A slab of uncut caramel slice

Anyway — back to the future of the past for this pistachio coffee salted caramel slice, based on an old Cuisine magazine recipe I remade for the first time in 13 years and augmented with a hint of instant espresso, a Jackson Pollocking of caramelised white chocolate, and a bewelled scattering of pistachios, split in twain to reveal their green bellies. It (a) was so rapturously received by all who tried it, including me and (b) felt like enough time had passed and just enough variation had transpired that I can confidently re-present it to you in recipe form.

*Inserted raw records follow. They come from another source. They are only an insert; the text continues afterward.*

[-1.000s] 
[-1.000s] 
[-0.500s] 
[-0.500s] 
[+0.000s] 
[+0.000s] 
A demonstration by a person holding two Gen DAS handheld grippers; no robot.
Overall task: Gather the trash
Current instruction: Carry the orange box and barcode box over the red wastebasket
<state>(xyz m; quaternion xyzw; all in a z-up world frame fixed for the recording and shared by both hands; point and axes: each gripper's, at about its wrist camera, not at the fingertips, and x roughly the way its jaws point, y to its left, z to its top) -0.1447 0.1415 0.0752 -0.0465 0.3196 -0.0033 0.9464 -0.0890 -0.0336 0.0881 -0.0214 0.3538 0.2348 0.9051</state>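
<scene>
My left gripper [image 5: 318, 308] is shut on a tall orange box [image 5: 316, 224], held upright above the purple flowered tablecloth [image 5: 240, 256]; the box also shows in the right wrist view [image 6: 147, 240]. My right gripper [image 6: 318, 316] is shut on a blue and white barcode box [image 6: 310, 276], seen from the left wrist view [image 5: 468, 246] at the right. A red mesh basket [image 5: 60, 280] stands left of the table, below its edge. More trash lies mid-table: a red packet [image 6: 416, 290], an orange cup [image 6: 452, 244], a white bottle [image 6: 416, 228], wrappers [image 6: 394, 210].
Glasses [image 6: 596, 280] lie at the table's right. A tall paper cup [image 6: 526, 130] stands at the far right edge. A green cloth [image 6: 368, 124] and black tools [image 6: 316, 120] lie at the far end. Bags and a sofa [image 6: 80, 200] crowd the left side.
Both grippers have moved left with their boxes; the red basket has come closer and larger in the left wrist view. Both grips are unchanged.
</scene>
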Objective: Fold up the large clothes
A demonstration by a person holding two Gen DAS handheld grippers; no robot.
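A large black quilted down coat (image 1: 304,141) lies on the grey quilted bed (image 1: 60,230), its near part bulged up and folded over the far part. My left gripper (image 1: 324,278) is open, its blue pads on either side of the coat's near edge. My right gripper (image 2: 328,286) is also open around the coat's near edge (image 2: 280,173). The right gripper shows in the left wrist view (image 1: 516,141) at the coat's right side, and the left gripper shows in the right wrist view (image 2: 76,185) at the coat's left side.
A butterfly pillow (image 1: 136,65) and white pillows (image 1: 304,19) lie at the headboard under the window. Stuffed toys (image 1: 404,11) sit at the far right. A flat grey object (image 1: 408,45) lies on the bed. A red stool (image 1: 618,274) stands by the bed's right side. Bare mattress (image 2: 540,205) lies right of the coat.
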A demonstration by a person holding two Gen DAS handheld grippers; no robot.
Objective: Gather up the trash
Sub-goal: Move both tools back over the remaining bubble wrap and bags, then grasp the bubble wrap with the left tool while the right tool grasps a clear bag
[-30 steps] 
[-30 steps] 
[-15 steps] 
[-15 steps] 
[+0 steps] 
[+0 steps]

A plate of three slices of caramel slice with a blue cup in the background

Caramel slice, salted or otherwise kinda needs no introduction — it’s the culinary epitome of playing life on easy mode — but this one nonetheless exerts itself into the realm of exceptional. From the bottom up, the spry addition of cornmeal lends granular sweetness, an odd sophistication, and a softly dense grittiness. The caramel layer: thin, double-cooked both in the pan and under the oven’s heat, and rich with throat-peppering golden syrup, already somehow suggests coffee undertones through its layered, heady sweetness — not unlike the scent-clouded air that surrounds coffee roasters — but then you add the actual coffee and it gives an almost-savoury, near-smokiness — exquisite. And of course, the salt: like putting on reading glasses or switching a video from 480p to 4k, the caramel becomes sharpened, crisper, more visible, more itself when the salt is around.

caramel slice cut into squares on red carpet

You’d think, given we’ve covered three kinds of sugar already, that by the time you get to the viscous splattering of caramelised white chocolate it would be too much, too rich, too tooth-dissolving. Think again! The textural diversion, the beguiling auxiliary vanilla-butterscotchiness (though regular white chocolate works fine if it’s all you can find) — and clinging to it, the buttery, fragrant pistachios, echoing the chocolate with their muted crunch. I made it once for a coworker who helped me with a big project, twice to bring to a spring solstice picnic with my writing group, and thrice for the sheer joy of its existence (and I brought some of that batch to the next instalment of writing group.) Though I could happily go back to the initial iteration — caramel, salt, no further distractions — this is the version for today, for my record of the present moment. Perhaps in another thirteen years I’ll blog about an even more outlandish version, at present I’m not sure how it could be improved. Salted caramel! It might be normal now, but it will always taste like it’s just been invented.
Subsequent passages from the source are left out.